*** Block opens ***
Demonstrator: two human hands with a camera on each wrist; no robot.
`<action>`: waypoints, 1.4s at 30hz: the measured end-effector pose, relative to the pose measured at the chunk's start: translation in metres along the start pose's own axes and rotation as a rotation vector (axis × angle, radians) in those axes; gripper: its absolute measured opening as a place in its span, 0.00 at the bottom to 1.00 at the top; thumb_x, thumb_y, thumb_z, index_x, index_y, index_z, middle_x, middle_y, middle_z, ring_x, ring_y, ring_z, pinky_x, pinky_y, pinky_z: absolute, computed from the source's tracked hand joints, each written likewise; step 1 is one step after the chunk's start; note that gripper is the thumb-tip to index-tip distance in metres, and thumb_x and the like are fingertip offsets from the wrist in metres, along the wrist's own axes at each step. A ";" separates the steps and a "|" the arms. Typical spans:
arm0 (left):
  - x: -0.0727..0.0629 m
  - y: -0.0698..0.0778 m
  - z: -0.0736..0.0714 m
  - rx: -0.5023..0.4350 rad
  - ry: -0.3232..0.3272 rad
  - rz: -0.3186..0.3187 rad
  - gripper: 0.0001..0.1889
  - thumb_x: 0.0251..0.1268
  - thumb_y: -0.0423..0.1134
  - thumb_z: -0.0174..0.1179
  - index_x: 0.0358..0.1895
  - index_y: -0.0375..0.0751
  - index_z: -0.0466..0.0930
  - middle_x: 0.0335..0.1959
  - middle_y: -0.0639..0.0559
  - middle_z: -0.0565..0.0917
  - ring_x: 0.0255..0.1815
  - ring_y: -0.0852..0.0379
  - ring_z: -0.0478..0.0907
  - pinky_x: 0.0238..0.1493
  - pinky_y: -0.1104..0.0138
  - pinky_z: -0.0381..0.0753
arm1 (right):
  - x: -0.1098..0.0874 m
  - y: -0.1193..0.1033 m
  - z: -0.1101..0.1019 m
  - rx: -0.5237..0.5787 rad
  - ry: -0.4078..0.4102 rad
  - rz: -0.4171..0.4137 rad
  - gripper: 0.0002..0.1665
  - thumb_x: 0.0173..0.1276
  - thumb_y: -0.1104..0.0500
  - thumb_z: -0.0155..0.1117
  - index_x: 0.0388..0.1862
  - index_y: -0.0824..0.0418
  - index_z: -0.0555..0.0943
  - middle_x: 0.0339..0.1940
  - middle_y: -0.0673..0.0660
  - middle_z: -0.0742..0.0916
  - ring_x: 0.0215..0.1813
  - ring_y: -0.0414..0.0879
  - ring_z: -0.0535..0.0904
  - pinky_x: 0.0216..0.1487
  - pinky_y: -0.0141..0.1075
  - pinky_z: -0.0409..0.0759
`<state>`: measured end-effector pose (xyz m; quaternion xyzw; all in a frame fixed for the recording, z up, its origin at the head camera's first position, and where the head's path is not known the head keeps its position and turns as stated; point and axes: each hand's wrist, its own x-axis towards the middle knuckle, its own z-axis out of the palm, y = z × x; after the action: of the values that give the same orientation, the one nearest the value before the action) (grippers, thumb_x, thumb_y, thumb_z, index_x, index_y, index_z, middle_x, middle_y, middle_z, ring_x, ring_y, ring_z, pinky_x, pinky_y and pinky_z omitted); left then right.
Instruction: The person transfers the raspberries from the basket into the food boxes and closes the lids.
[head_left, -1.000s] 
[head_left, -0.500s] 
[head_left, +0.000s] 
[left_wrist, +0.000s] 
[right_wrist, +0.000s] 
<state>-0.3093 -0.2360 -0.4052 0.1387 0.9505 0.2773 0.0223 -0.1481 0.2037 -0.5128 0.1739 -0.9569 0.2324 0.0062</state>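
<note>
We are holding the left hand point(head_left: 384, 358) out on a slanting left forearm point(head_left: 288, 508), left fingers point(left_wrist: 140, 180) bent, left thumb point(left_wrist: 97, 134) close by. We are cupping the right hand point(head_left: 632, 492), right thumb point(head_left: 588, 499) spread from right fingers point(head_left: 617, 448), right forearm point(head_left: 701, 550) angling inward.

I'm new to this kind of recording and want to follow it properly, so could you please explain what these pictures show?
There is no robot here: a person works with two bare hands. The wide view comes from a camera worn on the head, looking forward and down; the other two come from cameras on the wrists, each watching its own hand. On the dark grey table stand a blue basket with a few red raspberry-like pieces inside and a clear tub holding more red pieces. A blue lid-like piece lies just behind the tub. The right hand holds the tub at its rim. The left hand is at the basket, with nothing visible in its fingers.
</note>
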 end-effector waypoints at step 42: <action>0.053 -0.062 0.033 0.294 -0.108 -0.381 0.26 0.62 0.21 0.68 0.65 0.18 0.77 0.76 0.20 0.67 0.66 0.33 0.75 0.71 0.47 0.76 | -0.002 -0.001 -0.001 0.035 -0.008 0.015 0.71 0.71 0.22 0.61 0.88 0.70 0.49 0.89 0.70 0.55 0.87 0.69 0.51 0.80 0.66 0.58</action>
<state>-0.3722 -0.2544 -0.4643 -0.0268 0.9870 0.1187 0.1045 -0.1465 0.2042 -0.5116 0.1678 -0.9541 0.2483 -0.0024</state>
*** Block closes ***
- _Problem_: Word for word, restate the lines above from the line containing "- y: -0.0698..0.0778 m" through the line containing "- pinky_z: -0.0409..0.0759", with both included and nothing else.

- _Completed task_:
  - y: -0.0698..0.0778 m
  - z: -0.0736..0.0714 m
  - rx: -0.5023..0.4350 rad
  - ry: -0.3232..0.3272 rad
  - rz: -0.3186..0.3187 rad
  - gripper: 0.0001..0.1889
  - thumb_x: 0.0251..0.1268
  - thumb_y: -0.0423..0.1134
  - thumb_z: -0.0174..0.1179
  - index_x: 0.0358..0.1895
  - index_y: -0.0375..0.0751
  - index_z: -0.0466..0.0930
  - middle_x: 0.0335..0.1959
  - middle_y: -0.0639..0.0559
  - middle_z: -0.0565..0.0917
  - ring_x: 0.0255..0.1815
  - ring_y: -0.0852..0.0379
  - ring_z: -0.0478..0.0907
  - pinky_x: 0.0238..0.1493
  - pinky_y: -0.1104..0.0138
  - pinky_z: -0.0381..0.0753
arm1 (right):
  - x: -0.1098..0.0874 m
  - y: -0.1193..0.1033 m
  - z: -0.1101..0.1019 m
  - rx: -0.5237..0.5787 rad
  - ry: -0.4078..0.4102 rad
  - rz: -0.4171..0.4137 rad
  - gripper: 0.0002..0.1665
  - thumb_x: 0.0173..0.1276
  - thumb_y: -0.1104..0.0500
  - thumb_z: -0.0155..0.1117
  - index_x: 0.0388..0.1862
  - index_y: -0.0824..0.0418
  - index_z: -0.0555..0.0943
  - middle_x: 0.0339..0.1940
  - middle_y: -0.0673..0.0660
  - middle_z: -0.0742..0.0916
  - ring_x: 0.0215..0.1813
  - ring_y: -0.0414..0.0879
  - ring_z: -0.0535..0.0904
  - pinky_x: 0.0216..0.1487
  - pinky_y: -0.0141..0.1075
  - pinky_z: -0.0409..0.0759

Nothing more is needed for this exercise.